#### THE TASK
The entire listing is to be repeated verbatim.

·····

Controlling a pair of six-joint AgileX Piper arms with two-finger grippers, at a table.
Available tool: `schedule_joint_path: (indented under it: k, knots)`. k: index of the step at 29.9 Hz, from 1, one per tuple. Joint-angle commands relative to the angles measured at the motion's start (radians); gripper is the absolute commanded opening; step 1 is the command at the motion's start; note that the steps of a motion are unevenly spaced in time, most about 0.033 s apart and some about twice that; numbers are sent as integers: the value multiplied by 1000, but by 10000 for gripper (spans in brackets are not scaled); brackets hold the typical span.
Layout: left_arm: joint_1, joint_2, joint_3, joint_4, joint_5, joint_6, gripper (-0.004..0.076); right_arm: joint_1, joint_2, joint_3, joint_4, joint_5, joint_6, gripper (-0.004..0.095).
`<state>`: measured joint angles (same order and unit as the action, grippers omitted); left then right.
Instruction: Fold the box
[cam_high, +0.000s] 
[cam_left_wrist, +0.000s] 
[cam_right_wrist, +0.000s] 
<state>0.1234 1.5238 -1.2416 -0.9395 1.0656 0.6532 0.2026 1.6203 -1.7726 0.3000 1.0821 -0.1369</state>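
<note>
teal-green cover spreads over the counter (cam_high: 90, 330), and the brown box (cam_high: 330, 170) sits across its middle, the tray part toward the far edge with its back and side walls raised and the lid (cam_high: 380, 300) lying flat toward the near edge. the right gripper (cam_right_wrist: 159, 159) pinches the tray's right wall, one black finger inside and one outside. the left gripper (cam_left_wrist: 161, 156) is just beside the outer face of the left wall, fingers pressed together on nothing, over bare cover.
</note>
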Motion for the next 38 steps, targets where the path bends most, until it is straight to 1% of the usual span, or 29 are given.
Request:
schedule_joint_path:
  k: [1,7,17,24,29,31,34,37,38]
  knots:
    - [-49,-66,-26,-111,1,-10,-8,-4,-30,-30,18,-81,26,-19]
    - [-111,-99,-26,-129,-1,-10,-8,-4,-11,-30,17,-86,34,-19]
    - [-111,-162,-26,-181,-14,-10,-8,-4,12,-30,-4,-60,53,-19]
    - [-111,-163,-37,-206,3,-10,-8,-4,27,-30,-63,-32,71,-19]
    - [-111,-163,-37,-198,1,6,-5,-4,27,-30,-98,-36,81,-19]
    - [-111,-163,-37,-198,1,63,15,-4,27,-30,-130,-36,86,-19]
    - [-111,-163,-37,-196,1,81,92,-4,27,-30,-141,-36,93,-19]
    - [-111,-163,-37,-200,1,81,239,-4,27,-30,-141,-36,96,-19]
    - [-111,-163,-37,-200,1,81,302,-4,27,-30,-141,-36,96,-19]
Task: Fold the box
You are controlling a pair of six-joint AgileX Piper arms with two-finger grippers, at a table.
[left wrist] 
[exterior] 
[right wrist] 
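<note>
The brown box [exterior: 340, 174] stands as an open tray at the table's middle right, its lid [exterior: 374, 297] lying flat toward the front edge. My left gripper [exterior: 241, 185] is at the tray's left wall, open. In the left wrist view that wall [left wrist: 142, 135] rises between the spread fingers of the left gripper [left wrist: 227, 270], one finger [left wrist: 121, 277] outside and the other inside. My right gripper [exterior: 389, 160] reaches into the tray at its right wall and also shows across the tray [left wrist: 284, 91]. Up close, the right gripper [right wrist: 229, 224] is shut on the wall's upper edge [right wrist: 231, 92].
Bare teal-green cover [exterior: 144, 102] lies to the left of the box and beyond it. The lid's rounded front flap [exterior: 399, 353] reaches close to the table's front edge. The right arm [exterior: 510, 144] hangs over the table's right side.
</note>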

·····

#### ANSWER BELOW
Controlling a pair of six-joint AgileX Piper arms with two-finger grippers, at a table.
Available tool: `schedule_joint_path: (indented under it: k, knots)`. k: index of the step at 29.9 Hz, from 1, one per tuple. Joint-angle commands relative to the angles measured at the motion's start (radians); gripper is the absolute commanded opening; step 1 is the command at the motion's start; note that the steps of a motion are unevenly spaced in time, most about 0.033 s apart and some about twice that; numbers are sent as integers: the value multiplied by 1000, but by 10000 for gripper (spans in brackets are not scaled); brackets hold the typical span.
Layout: left_arm: joint_1, joint_2, joint_3, joint_4, joint_5, joint_6, gripper (-0.004..0.076); right_arm: joint_1, joint_2, joint_3, joint_4, joint_5, joint_6, gripper (-0.004..0.095).
`<state>`: measured joint angles (same order and unit as the action, grippers omitted); left then right.
Instruction: Fold the box
[cam_high, +0.000s] 
[cam_left_wrist, +0.000s] 
[cam_right_wrist, +0.000s] 
<state>0.1234 1.5238 -1.2416 -0.9395 1.0656 0.6532 0.2026 1.6203 -1.7726 0.3000 1.0821 -0.1369</state>
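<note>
teal-green cover spreads over the counter (cam_high: 90, 330), and the brown box (cam_high: 330, 170) sits across its middle, the tray part toward the far edge with its back and side walls raised and the lid (cam_high: 380, 300) lying flat toward the near edge. the right gripper (cam_right_wrist: 159, 159) pinches the tray's right wall, one black finger inside and one outside. the left gripper (cam_left_wrist: 161, 156) is just beside the outer face of the left wall, fingers pressed together on nothing, over bare cover.
</note>
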Motion for the next 38 steps, targets where the path bends most, until it is straight to 1% of the usual span, or 29 are given.
Request:
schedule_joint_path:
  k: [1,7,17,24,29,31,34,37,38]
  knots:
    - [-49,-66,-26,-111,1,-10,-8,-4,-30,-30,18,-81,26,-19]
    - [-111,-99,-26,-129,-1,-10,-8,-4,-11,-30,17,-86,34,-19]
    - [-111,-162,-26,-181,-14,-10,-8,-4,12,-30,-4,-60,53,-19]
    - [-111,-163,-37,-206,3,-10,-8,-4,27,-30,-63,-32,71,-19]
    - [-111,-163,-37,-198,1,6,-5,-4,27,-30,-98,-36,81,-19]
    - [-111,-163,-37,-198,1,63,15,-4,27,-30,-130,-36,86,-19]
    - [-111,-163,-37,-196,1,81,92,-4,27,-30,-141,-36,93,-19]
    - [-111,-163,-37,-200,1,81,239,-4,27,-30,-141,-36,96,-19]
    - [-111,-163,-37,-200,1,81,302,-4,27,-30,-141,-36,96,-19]
Task: Fold the box
You are controlling a pair of six-joint AgileX Piper arms with two-finger grippers, at a table.
[left wrist] 
[exterior] 
[right wrist] 
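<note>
The brown box [exterior: 340, 174] stands as an open tray at the table's middle right, its lid [exterior: 374, 297] lying flat toward the front edge. My left gripper [exterior: 241, 185] is at the tray's left wall, open. In the left wrist view that wall [left wrist: 142, 135] rises between the spread fingers of the left gripper [left wrist: 227, 270], one finger [left wrist: 121, 277] outside and the other inside. My right gripper [exterior: 389, 160] reaches into the tray at its right wall and also shows across the tray [left wrist: 284, 91]. Up close, the right gripper [right wrist: 229, 224] is shut on the wall's upper edge [right wrist: 231, 92].
Bare teal-green cover [exterior: 144, 102] lies to the left of the box and beyond it. The lid's rounded front flap [exterior: 399, 353] reaches close to the table's front edge. The right arm [exterior: 510, 144] hangs over the table's right side.
</note>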

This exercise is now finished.